§ The problem
Go through the entries below from the first line and output each one exactly, up to and including the line with "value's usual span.".

↓

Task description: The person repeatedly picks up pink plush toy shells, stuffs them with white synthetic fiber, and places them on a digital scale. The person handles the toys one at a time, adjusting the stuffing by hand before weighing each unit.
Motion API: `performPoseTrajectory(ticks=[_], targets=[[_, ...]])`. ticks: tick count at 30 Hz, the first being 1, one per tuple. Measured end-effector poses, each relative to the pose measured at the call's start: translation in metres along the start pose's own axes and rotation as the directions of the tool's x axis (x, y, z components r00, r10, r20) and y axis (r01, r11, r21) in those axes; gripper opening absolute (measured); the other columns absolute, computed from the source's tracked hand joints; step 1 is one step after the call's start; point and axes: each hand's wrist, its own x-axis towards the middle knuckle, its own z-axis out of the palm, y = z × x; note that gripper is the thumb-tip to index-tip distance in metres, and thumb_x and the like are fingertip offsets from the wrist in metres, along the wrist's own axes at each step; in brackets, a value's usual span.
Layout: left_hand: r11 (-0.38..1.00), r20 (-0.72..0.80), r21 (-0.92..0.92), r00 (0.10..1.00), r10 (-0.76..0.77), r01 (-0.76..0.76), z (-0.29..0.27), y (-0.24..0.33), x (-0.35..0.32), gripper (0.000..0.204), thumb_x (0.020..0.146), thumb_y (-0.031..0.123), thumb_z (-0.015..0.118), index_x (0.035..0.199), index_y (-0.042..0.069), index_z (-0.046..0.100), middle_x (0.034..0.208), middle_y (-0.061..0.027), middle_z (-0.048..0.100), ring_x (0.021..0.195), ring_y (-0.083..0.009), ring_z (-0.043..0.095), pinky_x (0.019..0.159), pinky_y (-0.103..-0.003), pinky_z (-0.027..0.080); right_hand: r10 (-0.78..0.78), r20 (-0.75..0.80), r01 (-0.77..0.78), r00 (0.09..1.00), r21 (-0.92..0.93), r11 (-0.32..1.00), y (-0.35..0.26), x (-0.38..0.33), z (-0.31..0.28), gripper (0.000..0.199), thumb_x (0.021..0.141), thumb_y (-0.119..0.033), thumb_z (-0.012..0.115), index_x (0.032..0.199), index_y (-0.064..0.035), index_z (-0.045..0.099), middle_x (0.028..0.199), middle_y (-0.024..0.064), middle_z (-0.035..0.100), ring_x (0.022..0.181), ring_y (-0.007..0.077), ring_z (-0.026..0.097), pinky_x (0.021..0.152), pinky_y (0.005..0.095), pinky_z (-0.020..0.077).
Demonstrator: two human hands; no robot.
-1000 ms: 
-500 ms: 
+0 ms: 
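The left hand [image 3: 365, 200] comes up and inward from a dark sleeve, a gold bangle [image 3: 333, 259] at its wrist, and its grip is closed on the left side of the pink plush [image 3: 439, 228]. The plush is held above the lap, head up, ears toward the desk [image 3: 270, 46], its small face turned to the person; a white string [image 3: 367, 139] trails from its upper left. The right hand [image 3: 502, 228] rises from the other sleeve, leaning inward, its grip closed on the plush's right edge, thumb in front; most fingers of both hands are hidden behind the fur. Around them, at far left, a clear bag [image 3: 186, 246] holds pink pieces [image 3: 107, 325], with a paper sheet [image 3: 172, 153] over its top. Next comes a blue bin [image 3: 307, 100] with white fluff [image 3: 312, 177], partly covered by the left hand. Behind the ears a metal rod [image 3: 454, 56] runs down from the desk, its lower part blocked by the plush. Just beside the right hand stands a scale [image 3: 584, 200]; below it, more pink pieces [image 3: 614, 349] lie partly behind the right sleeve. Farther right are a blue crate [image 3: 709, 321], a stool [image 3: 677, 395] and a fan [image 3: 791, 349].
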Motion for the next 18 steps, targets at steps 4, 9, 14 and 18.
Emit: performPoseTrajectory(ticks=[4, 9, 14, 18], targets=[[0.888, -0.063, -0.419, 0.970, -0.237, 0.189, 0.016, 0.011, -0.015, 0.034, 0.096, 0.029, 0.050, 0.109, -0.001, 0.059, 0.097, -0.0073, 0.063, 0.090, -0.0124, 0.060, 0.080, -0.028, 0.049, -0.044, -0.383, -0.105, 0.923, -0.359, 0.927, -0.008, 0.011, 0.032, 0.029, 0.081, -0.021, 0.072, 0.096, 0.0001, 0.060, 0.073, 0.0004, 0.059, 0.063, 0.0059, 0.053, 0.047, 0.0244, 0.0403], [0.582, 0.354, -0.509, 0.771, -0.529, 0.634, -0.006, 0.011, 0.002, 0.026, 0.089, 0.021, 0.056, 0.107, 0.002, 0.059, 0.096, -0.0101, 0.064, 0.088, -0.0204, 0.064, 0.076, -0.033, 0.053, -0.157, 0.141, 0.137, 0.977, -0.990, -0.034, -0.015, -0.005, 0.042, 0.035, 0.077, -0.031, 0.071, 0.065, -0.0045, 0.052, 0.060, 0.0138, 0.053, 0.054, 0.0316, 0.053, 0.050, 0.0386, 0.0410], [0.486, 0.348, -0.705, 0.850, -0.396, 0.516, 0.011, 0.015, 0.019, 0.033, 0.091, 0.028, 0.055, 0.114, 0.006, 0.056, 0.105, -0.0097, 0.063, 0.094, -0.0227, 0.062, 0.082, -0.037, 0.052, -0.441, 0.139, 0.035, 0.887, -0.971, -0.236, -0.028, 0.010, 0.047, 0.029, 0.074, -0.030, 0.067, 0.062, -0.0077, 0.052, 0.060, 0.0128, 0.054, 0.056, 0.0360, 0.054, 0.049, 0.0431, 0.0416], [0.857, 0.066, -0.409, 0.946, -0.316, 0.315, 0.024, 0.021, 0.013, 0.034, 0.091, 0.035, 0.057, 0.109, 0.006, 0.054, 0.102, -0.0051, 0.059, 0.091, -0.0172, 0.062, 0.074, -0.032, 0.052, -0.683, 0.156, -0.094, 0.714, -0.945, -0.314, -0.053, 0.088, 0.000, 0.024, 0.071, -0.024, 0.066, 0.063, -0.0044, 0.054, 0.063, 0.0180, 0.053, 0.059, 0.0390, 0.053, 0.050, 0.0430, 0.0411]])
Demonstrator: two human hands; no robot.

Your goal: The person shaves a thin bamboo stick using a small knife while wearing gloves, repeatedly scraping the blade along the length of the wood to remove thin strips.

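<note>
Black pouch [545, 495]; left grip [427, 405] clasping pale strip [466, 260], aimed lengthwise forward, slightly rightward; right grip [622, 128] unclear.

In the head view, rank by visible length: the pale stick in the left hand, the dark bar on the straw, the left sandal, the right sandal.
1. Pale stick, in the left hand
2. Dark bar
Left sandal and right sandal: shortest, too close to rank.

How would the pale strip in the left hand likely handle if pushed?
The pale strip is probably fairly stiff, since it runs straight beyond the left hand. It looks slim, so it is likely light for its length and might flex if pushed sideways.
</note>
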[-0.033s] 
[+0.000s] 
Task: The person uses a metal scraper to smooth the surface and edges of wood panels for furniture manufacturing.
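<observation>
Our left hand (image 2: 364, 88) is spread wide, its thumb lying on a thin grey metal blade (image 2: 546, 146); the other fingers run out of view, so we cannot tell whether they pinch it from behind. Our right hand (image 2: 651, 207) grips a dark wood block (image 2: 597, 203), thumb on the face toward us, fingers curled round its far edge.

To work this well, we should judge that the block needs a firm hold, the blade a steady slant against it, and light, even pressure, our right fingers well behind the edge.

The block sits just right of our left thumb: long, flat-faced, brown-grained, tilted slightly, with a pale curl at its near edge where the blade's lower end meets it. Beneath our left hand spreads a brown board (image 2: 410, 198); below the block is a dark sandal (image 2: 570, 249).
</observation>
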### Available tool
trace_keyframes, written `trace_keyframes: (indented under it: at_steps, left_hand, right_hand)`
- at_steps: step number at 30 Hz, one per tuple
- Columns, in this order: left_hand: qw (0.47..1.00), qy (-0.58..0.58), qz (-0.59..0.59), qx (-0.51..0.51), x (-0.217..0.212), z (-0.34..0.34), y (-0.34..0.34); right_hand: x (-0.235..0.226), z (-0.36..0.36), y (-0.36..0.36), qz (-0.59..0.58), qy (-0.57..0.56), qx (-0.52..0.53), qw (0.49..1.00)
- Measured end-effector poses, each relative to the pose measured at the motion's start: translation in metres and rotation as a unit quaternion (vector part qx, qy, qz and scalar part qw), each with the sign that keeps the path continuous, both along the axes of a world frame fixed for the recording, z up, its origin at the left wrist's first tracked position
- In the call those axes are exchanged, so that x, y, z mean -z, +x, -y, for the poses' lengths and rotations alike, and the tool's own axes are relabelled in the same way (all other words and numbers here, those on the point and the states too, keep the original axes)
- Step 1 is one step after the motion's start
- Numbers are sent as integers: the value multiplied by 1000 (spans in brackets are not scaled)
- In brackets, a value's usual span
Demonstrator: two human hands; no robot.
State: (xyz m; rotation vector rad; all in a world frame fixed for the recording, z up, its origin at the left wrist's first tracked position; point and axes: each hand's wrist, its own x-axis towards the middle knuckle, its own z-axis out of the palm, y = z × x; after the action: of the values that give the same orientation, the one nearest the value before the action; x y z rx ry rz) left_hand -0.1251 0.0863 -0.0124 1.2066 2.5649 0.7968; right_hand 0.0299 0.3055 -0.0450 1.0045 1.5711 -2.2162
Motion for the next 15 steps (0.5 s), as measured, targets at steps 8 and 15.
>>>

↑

§ Task result
Task description: The person repeatedly picks up pink plush toy shells, stuffs them with white synthetic fiber, and places them on a digital scale. The person handles the toys one at a time, adjusting the stuffing by hand before weighing each unit.
Motion API: `performPoseTrajectory(ticks=[_], targets=[[_, ...]])`. ticks: tick count at 30 Hz, the first being 1, one per tuple. Measured end-effector poses, each relative to the pose measured at the call's start: translation in metres along the start pose's own axes and rotation as the directions of the tool's x axis (x, y, z components r00, r10, r20) and y axis (r01, r11, r21) in those axes; gripper opening absolute (measured); the other columns absolute, computed from the source's tracked hand joints; step 1 is one step after the call's start; point and axes: each hand's wrist, its own x-axis towards the middle knuckle, its own z-axis out of the palm, y = z × x; note that gripper is the thumb-tip to index-tip distance in metres, and thumb_x and the like are fingertip offsets from the wrist in metres, along the wrist's own axes at each step; in brackets, a value's usual span.

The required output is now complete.